Today the music scene has nearly dissolved - blown up into a million fragmented pieces. Download culture and the everything goes attitude now prevails leading big business music labels to change their ways or lay down die and whither away, -and just like in fashion where designers now have opened up the floodgates to every style and trend from the preceding century, music now seems similarly shattered into tiny fragmented societies for then to be glued together like some sort of sonic Frankenstein. Sadly though this change has also turned everybody into a dedicated fan that 'likes' his/her stuff on Facebook and Twitters all over the place like some mental stork advertising post prog rock pop metal funk in higher altitudes and beyond. Luckily so this does also mean that styles and genres now are blending at a furious rate, and we need not look any further than here on our beloved site, where black metal bands have crept in the back door. Back in the 90s, this musical gang bang was only in it's pyjamas, and it was bands like Cul de Sac that pioneered these changes within the music scene.

The music here is a powerful blend of late 60s psychedelia and a German styled stuttering rhythm section that tjuh tjuhs it's way all down the line like a reliable steam engine. Sure the obvious nod to a band like Can is inevitable, but I hear just as much LA Düsseldorf in the rhythm section and the meaty incessant drive of things. A trade that a lot of the more 'skilled' punk bands sucked into their sound, and practically claimed as their own during a couple of tumultuous years, where it was okay to be experimental - as long as you didn't flaunt your skills or played a solo.

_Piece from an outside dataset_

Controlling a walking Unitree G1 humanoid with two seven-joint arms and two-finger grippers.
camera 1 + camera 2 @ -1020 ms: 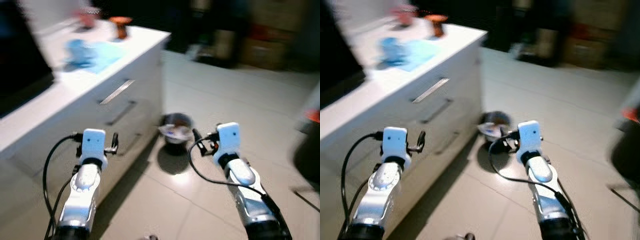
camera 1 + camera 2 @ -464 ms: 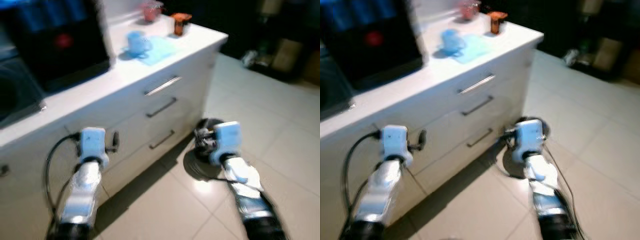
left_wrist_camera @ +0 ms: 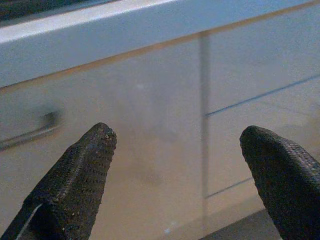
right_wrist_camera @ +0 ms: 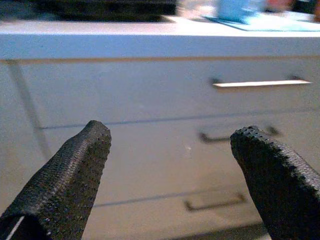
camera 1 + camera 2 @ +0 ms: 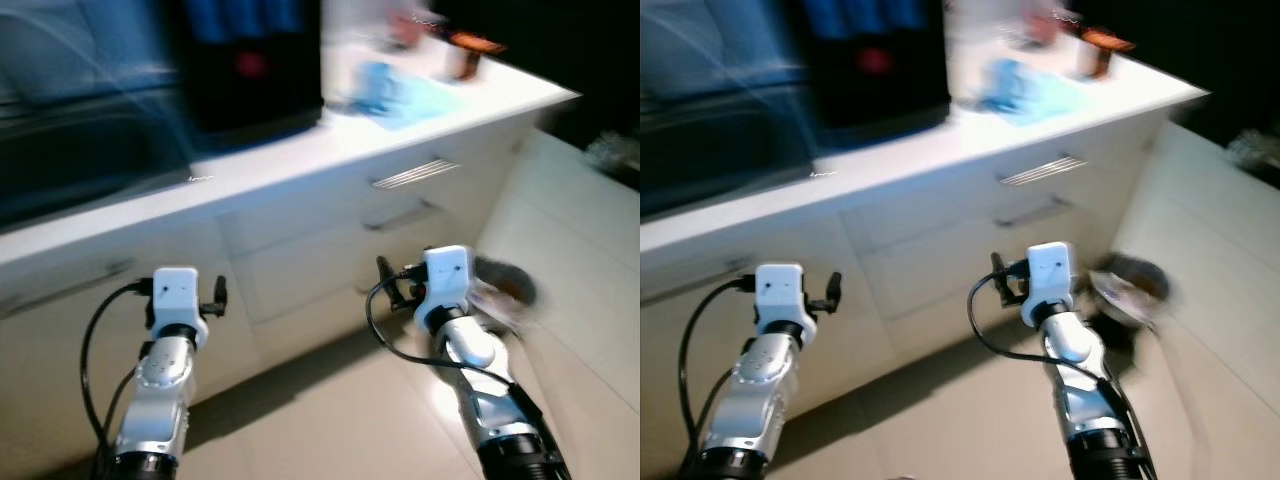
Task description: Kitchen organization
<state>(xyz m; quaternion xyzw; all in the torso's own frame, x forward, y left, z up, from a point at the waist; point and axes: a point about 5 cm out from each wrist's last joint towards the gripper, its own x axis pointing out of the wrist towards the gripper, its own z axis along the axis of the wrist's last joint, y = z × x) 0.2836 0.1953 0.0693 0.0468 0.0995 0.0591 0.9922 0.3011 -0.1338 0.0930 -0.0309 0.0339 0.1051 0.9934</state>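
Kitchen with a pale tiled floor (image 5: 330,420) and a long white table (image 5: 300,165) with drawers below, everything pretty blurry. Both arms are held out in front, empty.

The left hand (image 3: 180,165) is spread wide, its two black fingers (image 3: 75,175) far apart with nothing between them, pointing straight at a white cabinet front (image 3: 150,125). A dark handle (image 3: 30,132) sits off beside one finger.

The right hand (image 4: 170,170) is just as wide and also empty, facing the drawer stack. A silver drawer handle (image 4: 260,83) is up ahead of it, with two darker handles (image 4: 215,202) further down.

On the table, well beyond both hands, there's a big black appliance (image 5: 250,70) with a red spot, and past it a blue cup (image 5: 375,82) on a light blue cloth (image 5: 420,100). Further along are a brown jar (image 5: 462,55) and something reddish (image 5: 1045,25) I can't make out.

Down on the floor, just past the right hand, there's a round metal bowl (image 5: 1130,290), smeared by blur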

There are heaps upon heaps of underground bands today that owe their existence and sound to a band like Cul de Sac. The marriage of danceable snuffling beats and those psychedelic sways of surfer guitar is a quick way of satisfying even the most hardcore music critic, and indeed: there is something here for almost everyone into rock music. As this band continued to evolve, and even got to play with one of their biggest heroes in Damo Suzuki, their sound progressed naturally and brought with it a sense of maturity and a way of opening up to all the different ideas they had floating around in their young and naive heads anno 1991. As it is Ecim is still a very cool album that unassumingly leads you on your way into the colourful, stuttering and industrial psychedelia of Cul de Sac. 3.5 stars and highly recommended to fans of modern prog rock that doesn't necessarily sound like it.